CONFLICT OF INTEREST
The authors have no financial conflicts of interest. Funding was provided by the Federal Ministry of Education and Research (BMBF, funding reference number #03FH00813) as part of the “BioopTiss” project.
AUTHOR CONTRIBUTION
Prof. Dr. Nicole Rotter and Prof. Dr. Martin Hessling devised the project and the main conceptual ideas. They were both mainly involved in critically revising the manuscript and gave final approval of the manuscript to be published. The focus of Prof. Rotter was on the experimental laboratory part and the focus of Prof. Hessling on the technical part concerning the bioreactor. Dr. Eva Goldberg-Bockhorn and Dipl. Ing. (FH) Ulla Wenzel mainly performed the experiments, evaluated and interpreted the results and drafted the manuscript and figures.

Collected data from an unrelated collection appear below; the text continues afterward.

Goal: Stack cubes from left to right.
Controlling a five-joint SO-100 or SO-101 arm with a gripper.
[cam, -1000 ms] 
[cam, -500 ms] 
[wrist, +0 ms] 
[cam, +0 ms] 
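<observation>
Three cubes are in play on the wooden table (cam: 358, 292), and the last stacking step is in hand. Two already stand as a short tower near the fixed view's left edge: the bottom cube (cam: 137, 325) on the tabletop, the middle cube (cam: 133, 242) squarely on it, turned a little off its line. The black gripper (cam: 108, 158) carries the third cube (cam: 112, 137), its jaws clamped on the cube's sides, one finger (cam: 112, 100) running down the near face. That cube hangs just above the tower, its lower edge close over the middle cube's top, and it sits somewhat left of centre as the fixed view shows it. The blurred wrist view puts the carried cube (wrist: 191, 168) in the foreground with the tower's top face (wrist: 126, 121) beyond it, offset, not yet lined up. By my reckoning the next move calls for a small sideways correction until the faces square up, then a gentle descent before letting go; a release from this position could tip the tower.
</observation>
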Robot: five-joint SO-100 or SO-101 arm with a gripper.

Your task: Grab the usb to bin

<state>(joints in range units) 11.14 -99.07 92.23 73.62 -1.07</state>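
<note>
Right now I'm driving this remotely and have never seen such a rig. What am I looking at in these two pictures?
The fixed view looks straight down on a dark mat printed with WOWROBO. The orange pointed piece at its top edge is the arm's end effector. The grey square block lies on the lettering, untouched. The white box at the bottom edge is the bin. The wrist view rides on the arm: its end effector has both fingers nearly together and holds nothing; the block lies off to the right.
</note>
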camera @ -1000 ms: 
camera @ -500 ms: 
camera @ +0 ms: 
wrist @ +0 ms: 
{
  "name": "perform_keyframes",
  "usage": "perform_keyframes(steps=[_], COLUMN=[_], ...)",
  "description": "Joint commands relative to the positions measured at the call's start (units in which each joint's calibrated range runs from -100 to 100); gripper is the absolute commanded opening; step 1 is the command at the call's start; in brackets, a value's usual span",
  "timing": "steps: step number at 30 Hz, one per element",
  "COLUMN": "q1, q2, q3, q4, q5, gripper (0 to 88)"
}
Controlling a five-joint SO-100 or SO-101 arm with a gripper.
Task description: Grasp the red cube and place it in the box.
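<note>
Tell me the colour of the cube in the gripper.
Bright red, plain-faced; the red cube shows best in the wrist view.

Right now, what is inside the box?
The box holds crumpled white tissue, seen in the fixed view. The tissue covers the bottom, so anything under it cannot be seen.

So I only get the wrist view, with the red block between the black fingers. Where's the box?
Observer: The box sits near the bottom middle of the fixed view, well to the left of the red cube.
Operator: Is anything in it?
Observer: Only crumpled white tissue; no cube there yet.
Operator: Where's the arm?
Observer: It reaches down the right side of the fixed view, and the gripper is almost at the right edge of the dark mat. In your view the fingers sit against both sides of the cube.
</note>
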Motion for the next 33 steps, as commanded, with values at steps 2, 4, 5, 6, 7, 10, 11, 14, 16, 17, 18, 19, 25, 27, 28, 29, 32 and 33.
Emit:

Dr. Marie-Nicole Theodoraki and Dr. Johannes Doescher statistically evaluated the data and supported the final interpretation. Dr. Ricarda Riepl, Dr. Marlene C. Wigand, Prof. Dr. Cornelia Brunner, Dipl.-Ing. Johann Kern and Prof. Dr. Thomas Hoffmann supported the evaluation of the results. They critically revised and worked on the manuscript regarding their individual focus.
Open Research
DATA AVAILABILITY STATEMENT
The data that support the findings of this study are available from the corresponding author upon reasonable request.